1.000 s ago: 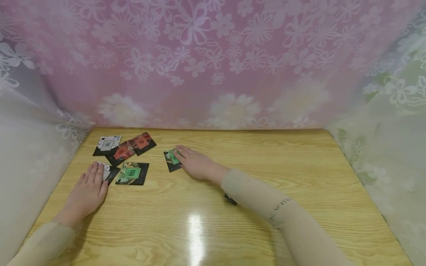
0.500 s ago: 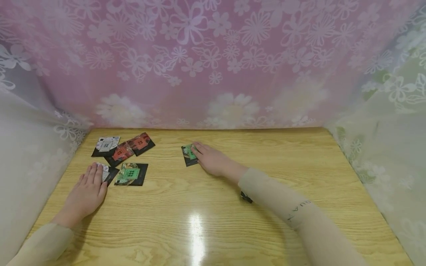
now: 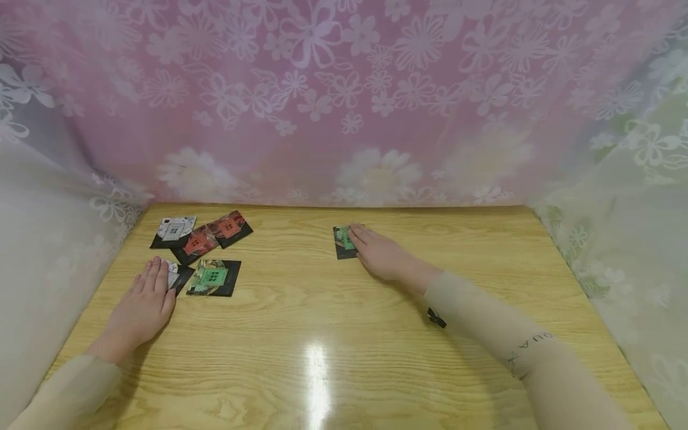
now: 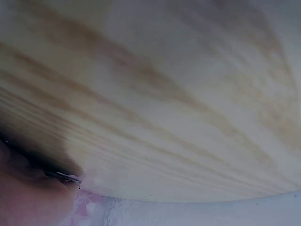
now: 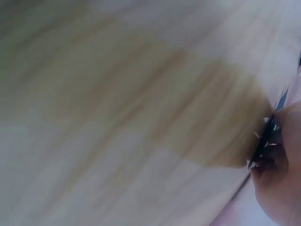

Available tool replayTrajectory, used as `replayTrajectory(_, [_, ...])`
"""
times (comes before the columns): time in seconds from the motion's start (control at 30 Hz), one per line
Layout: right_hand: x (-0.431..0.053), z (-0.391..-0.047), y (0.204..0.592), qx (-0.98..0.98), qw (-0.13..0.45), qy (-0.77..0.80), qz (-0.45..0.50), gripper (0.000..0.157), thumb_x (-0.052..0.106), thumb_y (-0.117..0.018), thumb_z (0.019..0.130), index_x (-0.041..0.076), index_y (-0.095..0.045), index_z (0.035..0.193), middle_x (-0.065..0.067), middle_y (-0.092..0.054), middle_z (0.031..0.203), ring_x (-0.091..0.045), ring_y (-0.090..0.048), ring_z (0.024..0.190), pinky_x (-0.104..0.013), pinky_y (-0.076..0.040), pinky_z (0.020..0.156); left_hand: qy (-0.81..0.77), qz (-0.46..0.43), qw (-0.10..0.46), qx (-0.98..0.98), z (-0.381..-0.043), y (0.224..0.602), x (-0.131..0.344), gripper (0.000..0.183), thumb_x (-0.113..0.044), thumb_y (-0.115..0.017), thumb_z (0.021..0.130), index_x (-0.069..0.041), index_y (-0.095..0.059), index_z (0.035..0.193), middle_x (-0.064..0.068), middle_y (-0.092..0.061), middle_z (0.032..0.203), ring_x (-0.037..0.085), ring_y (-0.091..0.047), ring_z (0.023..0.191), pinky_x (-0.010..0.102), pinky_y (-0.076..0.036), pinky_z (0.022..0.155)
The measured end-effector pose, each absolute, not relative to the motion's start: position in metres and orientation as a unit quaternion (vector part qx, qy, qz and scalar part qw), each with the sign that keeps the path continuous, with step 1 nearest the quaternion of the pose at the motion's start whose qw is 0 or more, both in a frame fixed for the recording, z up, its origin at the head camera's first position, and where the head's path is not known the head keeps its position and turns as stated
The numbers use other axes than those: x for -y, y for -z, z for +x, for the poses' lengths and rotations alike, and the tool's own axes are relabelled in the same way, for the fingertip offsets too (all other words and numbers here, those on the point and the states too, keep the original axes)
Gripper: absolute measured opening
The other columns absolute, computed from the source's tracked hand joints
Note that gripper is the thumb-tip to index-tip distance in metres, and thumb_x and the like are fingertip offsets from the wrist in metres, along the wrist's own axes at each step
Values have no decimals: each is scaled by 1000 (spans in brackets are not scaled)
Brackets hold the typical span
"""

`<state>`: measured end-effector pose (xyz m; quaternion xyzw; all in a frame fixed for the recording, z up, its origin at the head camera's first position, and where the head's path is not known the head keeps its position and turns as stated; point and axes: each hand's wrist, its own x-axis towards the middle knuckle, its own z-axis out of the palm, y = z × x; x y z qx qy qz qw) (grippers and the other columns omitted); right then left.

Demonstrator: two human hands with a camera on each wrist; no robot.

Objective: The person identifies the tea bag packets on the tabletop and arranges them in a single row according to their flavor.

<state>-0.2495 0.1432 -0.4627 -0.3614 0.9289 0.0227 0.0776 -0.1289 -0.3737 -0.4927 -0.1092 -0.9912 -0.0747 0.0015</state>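
My right hand (image 3: 380,254) lies with straight fingers over a flat black packet with a green label (image 3: 344,242), near the table's back middle. Its right part is hidden under the fingers. In the right wrist view the packet's dark edge (image 5: 267,136) shows beneath the fingertips. On the left, my left hand (image 3: 141,304) rests flat, fingers extended, on a black-and-white packet (image 3: 180,278) that it partly covers. Just right of that hand lies another green-labelled packet (image 3: 214,278).
Behind the left hand, a white-labelled packet (image 3: 174,232) and two red-labelled packets (image 3: 196,242) lie overlapping. A small dark thing (image 3: 436,318) peeks out by the right sleeve. Flowered curtains (image 3: 349,107) enclose the wooden table (image 3: 279,358) at the back and sides.
My right hand has slid the green-labelled packet to the right along the back of the table. The dark thing by the right sleeve has shifted right too. My left hand stays put.
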Motion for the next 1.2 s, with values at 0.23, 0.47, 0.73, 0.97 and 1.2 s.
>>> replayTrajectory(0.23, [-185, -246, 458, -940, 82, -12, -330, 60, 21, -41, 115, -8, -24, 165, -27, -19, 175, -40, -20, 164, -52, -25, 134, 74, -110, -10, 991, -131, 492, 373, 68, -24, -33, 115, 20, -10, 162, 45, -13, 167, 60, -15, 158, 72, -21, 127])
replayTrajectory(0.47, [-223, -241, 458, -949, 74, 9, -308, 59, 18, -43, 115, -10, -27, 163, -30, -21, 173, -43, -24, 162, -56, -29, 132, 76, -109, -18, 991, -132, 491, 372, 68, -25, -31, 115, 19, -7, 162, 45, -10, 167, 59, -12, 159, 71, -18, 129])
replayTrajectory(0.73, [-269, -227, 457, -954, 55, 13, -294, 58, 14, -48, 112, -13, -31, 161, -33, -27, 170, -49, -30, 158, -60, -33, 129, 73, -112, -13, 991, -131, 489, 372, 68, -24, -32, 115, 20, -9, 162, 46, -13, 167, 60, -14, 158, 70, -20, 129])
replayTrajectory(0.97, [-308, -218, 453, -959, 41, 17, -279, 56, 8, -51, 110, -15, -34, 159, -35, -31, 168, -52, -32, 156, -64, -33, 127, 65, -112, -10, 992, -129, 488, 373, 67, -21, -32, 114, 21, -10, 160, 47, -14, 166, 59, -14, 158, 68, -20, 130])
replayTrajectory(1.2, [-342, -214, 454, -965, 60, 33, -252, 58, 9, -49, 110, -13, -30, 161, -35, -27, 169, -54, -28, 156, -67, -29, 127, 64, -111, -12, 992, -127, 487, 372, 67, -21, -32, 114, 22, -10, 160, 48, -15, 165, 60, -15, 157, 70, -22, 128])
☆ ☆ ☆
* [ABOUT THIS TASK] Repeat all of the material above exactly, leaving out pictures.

* [EXERCISE ANSWER]
1.000 s ago: 
0.500 s ago: 
now: 
now: 
now: 

Available tool replayTrajectory, used as `replayTrajectory(_, [_, ...])`
"""
times (comes before the columns): time in seconds from the motion's start (control at 30 Hz), one per line
Layout: right_hand: x (-0.431..0.053), z (-0.391..-0.047), y (0.204..0.592), qx (-0.98..0.98), qw (-0.13..0.45), qy (-0.77..0.80), qz (-0.45..0.50), gripper (0.000..0.157), thumb_x (-0.052..0.106), thumb_y (-0.117..0.018), thumb_z (0.019..0.130), index_x (-0.041..0.076), index_y (-0.095..0.045), index_z (0.035..0.193), middle_x (-0.065..0.067), middle_y (-0.092..0.054), middle_z (0.031..0.203), ring_x (-0.091..0.045), ring_y (-0.090..0.048), ring_z (0.024..0.190), pinky_x (-0.104..0.013), pinky_y (-0.076..0.040), pinky_z (0.020..0.156); left_hand: qy (-0.81..0.77), qz (-0.46..0.43), qw (-0.10..0.46), qx (-0.98..0.98), z (-0.381..-0.043), y (0.224..0.602), x (-0.131..0.344), gripper (0.000..0.183), thumb_x (-0.113..0.044), thumb_y (-0.115..0.017), thumb_z (0.021..0.130), index_x (-0.069..0.041), index_y (-0.095..0.059), index_z (0.035..0.193), middle_x (-0.064..0.068), middle_y (-0.092..0.061), middle_z (0.032..0.203), ring_x (-0.037..0.085), ring_y (-0.091..0.047), ring_z (0.023..0.191), pinky_x (-0.010..0.102), pinky_y (-0.076..0.036), pinky_z (0.022..0.155)
The measured end-effector pose, each absolute, not relative to the motion's start: position in metres and orientation as a unit quaternion (vector part qx, qy, qz and scalar part qw), each with the sign that keeps the path continuous, with step 1 nearest the quaternion of the pose at the motion's start whose qw is 0 or more, both in a frame fixed for the recording, z up, its origin at the head camera's first position, and where the head's path is not known the head keeps its position and turns as stated
The numbers use other axes than those: x for -y, y for -z, z for +x, for the poses' lengths and rotations alike, and the tool's own axes are relabelled in the same way, for the fingertip offsets too (all other words and numbers here, those on the point and the states too, keep the original axes)
Gripper: absolute measured opening
The other columns absolute, computed from the source's tracked hand joints
Note that gripper is the thumb-tip to index-tip distance in metres, and thumb_x and the like are fingertip offsets from the wrist in metres, along the wrist's own axes at each step
Values have no decimals: each is scaled by 1000 (spans in brackets are not scaled)
Brackets hold the typical span
"""

`<state>`: measured end-effector pose (xyz m; quaternion xyzw; all in a frame fixed for the recording, z up, its origin at the head camera's first position, and where the head's path is not known the head keeps its position and turns as stated; point and axes: each hand's wrist, its own x-axis towards the middle knuckle, its own z-axis out of the palm, y = z × x; x y z qx qy qz qw) (grippers and the other columns omitted); right then left.

Demonstrator: two human hands with a camera on each wrist; no robot.

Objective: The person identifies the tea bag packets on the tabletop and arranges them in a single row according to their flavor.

<state>-0.2495 0.1432 -0.4627 -0.3614 0.9289 0.0227 0.0776 -0.1289 -0.3737 -0.4927 -0.1092 -0.9912 -0.0747 0.0015</state>
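My right hand (image 3: 380,254) lies with straight fingers over a flat black packet with a green label (image 3: 344,242), near the table's back middle. Its right part is hidden under the fingers. In the right wrist view the packet's dark edge (image 5: 267,136) shows beneath the fingertips. On the left, my left hand (image 3: 141,304) rests flat, fingers extended, on a black-and-white packet (image 3: 180,278) that it partly covers. Just right of that hand lies another green-labelled packet (image 3: 214,278).
Behind the left hand, a white-labelled packet (image 3: 174,232) and two red-labelled packets (image 3: 196,242) lie overlapping. A small dark thing (image 3: 436,318) peeks out by the right sleeve. Flowered curtains (image 3: 349,107) enclose the wooden table (image 3: 279,358) at the back and sides.
My right hand has slid the green-labelled packet to the right along the back of the table. The dark thing by the right sleeve has shifted right too. My left hand stays put.
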Motion for the next 1.2 s, with values at 0.23, 0.47, 0.73, 0.97 and 1.2 s.
>>> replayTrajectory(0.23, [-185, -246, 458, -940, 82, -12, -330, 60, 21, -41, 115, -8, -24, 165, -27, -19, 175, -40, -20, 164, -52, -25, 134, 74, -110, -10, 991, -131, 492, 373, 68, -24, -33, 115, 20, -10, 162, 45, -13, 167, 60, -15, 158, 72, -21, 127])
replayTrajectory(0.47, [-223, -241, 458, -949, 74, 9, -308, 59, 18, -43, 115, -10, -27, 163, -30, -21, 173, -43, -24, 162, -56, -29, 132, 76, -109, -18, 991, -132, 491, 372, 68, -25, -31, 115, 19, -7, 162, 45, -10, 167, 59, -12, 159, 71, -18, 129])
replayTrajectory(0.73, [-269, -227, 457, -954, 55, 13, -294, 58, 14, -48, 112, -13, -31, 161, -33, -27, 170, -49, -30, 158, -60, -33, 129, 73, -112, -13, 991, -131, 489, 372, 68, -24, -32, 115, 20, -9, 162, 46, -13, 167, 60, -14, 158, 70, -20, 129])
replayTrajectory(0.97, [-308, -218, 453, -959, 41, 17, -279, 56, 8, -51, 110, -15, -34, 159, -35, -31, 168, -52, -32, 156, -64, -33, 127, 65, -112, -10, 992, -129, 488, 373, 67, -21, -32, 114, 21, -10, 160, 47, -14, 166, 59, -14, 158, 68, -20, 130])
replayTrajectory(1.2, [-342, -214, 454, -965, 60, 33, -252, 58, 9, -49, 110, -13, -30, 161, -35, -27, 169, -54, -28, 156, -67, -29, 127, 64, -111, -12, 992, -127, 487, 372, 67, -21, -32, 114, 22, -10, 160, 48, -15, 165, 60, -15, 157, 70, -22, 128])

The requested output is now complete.